Oh the other hand, he never stood for any of this boomerang parent stuff and as a result I've been self-sufficient, more or less, for twenty years now. Even though I would like to come back home. (Dad, if you're reading this, I am completely ready to sell the house and live over your garage in Hilton Head, just say the word, I won't be much trouble.) Some years I've let him borrow my Porsches in an attempt to settle the books but nowadays he prefers less high-strung cars.
The older we get, the more similar we become. I'll never be a great center fielder but like my father I have an entrepreneurial mindset and we rarely disagree on matters of policy, national or local. I enjoy his company and I think he's come to tolerate my Asperger's-cannon method of discourse.
If I had to describe my father to my son I think I'd describe him as a "by the book" kind of guy. You always know what you're getting with him. Ten minutes after meeting him you know that he probably contributes to charity and returns lost wallets and alerts clients to errors in his favor on a contract. I've never seen him act in a querulous or indecisive manner. The few times I've seen him have personal confrontations with others he's been the clear and forceful winner. I like to think of his mind as strongly magnetized by Catholic school and Notre Dame and the Marine Corps and the most well-accepted of American corporate ideas. When Clint Eastwood flmed Gran Torino I had to laugh at how close the main character was to my father --- not in his views on race or neighborhood or Fords but just the whole carved-from-granite certainty of his behavior.
And so it came to pass that I was in this frightful accident and I had to call and give him the details. It was in the middle of the polar vortex or whatever but he called Delta and somehow managed to construct an improbable flight path to my door that might have included catching a ride on a luggage wagon between MD-88s or something like that. My immediate impulse was to say, "Absolutely, Dad, come take care of me." But I came to my senses after a moment or two and convinced him to not risk his own life to come be of aid in mine.

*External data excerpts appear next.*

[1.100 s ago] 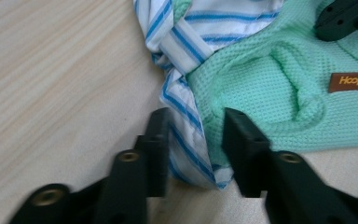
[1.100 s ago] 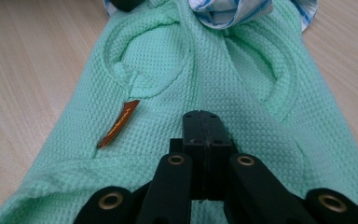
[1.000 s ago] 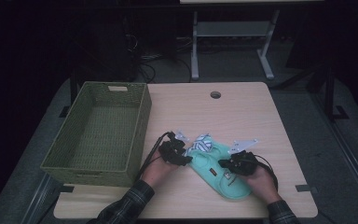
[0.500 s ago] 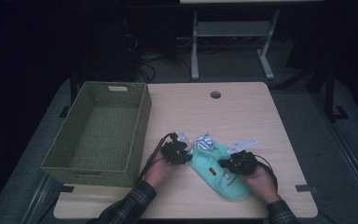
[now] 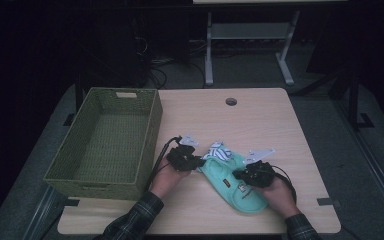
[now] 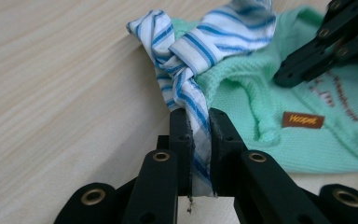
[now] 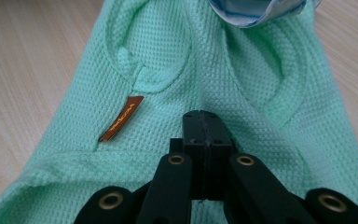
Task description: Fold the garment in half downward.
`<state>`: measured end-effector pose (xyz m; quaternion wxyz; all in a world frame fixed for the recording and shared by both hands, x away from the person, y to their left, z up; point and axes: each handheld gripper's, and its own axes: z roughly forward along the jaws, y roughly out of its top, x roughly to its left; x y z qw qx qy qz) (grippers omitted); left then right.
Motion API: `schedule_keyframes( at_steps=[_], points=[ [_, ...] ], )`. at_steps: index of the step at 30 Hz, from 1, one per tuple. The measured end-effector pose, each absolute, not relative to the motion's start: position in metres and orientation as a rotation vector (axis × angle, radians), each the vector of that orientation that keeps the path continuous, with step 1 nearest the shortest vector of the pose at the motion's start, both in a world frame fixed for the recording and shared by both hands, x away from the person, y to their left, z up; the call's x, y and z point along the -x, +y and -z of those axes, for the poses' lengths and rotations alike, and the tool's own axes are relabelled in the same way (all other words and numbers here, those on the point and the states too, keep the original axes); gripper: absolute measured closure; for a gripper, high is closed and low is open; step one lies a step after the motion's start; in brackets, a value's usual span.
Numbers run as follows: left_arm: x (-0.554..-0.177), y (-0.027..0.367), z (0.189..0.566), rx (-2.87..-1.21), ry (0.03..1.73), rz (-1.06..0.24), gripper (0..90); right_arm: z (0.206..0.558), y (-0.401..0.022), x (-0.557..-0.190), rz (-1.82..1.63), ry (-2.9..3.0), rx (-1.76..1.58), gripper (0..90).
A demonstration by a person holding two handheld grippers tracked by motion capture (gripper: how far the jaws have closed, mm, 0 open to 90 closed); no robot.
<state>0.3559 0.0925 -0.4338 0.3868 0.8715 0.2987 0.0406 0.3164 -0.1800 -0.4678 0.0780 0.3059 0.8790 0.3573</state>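
My left hand-held gripper has just been closing, and its jaws now pinch the striped cloth. My right hand-held gripper has its jaws pressed together, tips down on the slipper.

Both lie on the table, pale wood grain with a round hole near its far edge. Beyond the table the room is dark; a grey stand shows on the floor.

I count one slipper, one cloth, one basket.

The slipper sits right of the basket, near the table's front edge. It is mint green waffle knit with a small brown tag. The cloth, white with blue stripes, is knotted and lies at the slipper's far end, touching it. The green woven basket stands at the table's left edge.
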Motion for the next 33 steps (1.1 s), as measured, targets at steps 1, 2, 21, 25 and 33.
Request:
schedule_keyframes(
  at_steps=[1,2,21,25,33],
  points=[
    [-0.356,0.093,0.432,-2.21,0.763,-0.103,81.0,0.468,-0.179,-0.317,-1.078,2.631,-0.917,89.6],
    [-0.356,0.094,0.43,-2.198,0.762,-0.101,81.0,0.468,-0.178,-0.317,-1.08,2.63,-0.916,89.6],
    [-0.353,0.108,0.395,-2.112,0.722,-0.162,81.2,0.47,-0.142,-0.34,-1.097,2.6,-0.901,89.6],
    [-0.353,0.11,0.393,-2.116,0.719,-0.201,81.2,0.457,-0.155,-0.331,-1.129,2.567,-0.891,89.6],
    [-0.355,0.113,0.392,-2.128,0.739,-0.253,81.2,0.456,-0.19,-0.302,-1.115,2.543,-0.967,89.6]
  ],
)
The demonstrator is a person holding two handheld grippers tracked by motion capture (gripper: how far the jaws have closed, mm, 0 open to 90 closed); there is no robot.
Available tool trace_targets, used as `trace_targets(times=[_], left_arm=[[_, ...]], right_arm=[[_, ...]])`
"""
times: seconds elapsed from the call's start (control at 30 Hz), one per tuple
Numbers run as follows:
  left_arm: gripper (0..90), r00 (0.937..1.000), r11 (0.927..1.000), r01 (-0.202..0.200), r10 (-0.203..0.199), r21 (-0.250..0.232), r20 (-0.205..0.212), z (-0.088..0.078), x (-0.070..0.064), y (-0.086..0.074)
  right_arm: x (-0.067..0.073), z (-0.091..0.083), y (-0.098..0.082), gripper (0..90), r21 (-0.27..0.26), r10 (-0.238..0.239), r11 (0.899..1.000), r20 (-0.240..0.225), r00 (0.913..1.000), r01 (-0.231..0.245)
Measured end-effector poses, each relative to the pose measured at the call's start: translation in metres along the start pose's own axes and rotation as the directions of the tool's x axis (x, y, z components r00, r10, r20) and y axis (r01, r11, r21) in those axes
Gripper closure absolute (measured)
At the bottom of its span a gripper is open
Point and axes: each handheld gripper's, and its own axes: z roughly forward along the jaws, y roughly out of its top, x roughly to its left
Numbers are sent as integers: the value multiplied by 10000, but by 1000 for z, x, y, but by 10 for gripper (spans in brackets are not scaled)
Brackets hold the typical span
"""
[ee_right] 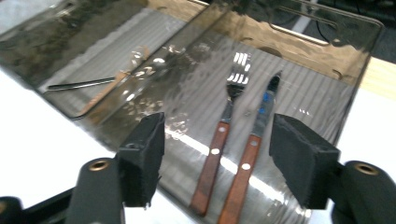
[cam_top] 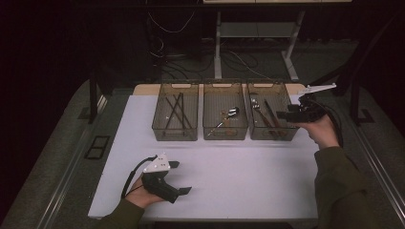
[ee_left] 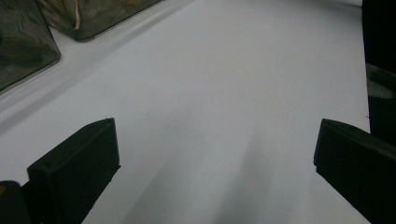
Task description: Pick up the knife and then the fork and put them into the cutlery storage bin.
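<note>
Left gripper (cam_top: 180, 177) sits low over the near left part of the tabletop (cam_top: 239, 167), held in the left hand (cam_top: 143, 193), jaws pointing toward the right edge and spread wide with nothing between them. Left forearm enters from the near edge. Right gripper (cam_top: 282, 116) is held up at the far right edge in the right hand (cam_top: 321, 131), pointing left, forearm rising from the near right corner. Its jaws stand apart, gripping nothing.

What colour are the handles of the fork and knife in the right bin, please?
Reddish-brown wood with small silver rivets, on both fork and knife; clearest in the right gripper view.
</note>
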Motion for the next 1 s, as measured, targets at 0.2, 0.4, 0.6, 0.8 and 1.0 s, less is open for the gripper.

Still, it's nice to know that I could call the old man tomorrow and he'd manage to appear regardless of flight schedules or weather. It's still comforting to have someone on whom I can depend, even at the age of forty-two. My father and I have disagreed, we have gone our own ways, but when I've really needed him he has always come through. If my own son can say the same thing thirty-seven years for now, I'll consider this mission accomplished.